Le je et ses principes
À sa manière, entre réserve et droiture, c’est ce qu’il est venu rappeler au moment de rendre son départ officiel : « Il faut avoir un brin de lucidité dans ce milieu qui n’en a pas beaucoup. J’aurais été très fier de mener l’équipe dans le Grand Stade. Mais cette réflexion aurait surtout servi mon ego. Je ne suis pas comme ça. » Ce qui pourrait apparaître comme son honneur, Garde l’a toujours présenté comme sa limite, dès ses premiers mois au poste : « Arsène Wenger est comme Bernard Lacombe. Leur passion est exclusive, dévorante. Moi, j’ai besoin de couper, de me ressourcer pour ne pas m’user. » (Libération, décembre 2011)

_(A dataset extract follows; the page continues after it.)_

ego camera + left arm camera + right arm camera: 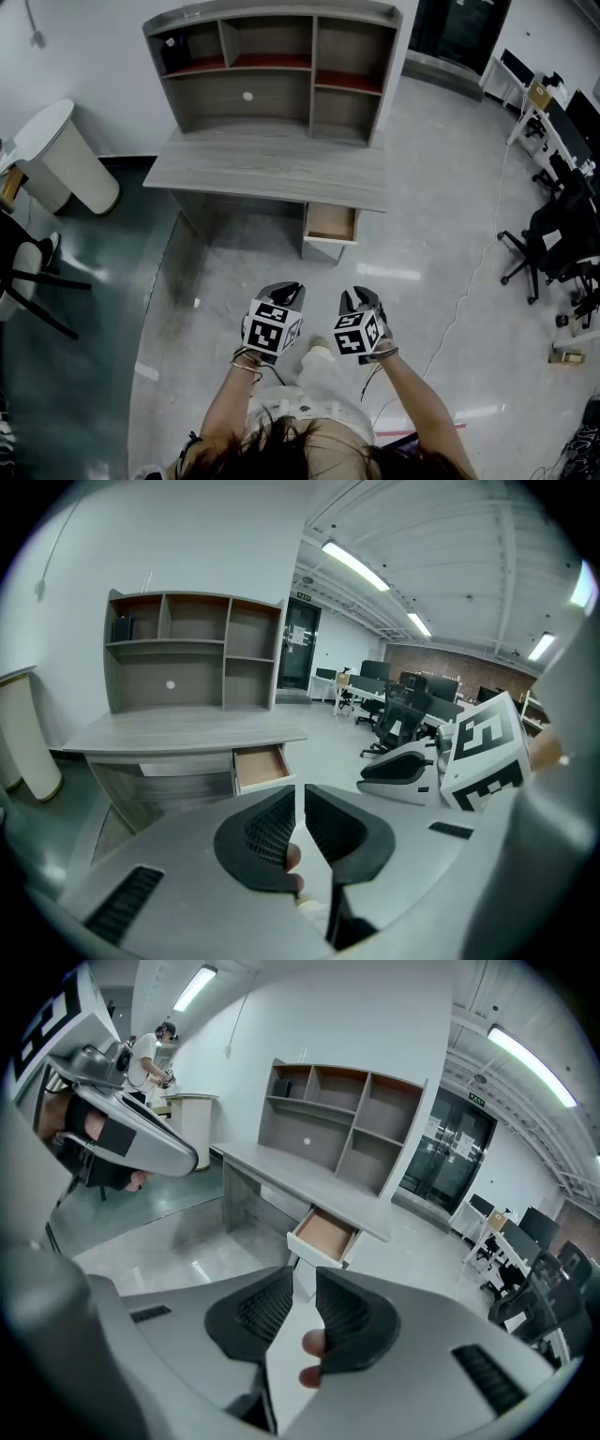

On ne pourra pas dire qu’on n’était pas prévenus. Reste la stupeur qui a fini par saisir les Lyonnais à mesure que sa décision a pu se dessiner. Elle renvoie au rôle qu’on lui a collé, celui d’un entraîneur tenu d’accompagner la marche à l’économie de son club. Bien plus que dans les principes de jeu, c’est là que la référence à Wenger a le plus souvent opéré. Certes, l’OL y a laissé une partie de son lustre passé, en continuant à descendre les crans les uns après les autres. Pour autant, Garde est parvenu à maintenir son équipe au niveau européen. Pas rien quand il faut puiser chaque fois un peu plus loin du côté de la formation et des recrutements à moindre coût. L’ancien Gunner peut bien louer les qualités d’un groupe de fortune qui tient tête à la Juve ou qui bouscule le PSG, il est apparu aussi (et malgré la 5ème place) plus que jamais à la limite lorsqu’il a fallu se qualifier pour la 18e fois d’affilée en Coupe d’Europe. Avec la perspective de perdre un joueur bankable dès cet été, que ce soit Gonalons ou un autre, Garde a aussi pris le parti de ne pas entraîner l’OL davantage dans son déclassement. Comme Domenech et Lacombe avant lui, deux gars du cru passés coachs sous l’ère Aulas, il a eu pour mission de faire passer le club lyonnais d’un monde à l’autre. On ne sait pas de quel côté de la rive pourrait mener ce départ anticipé. Ce qu’on a compris, c’est que Garde pourrait bien faire basculer l’histoire de l’OL comme il l’a entraîné. Malgré lui.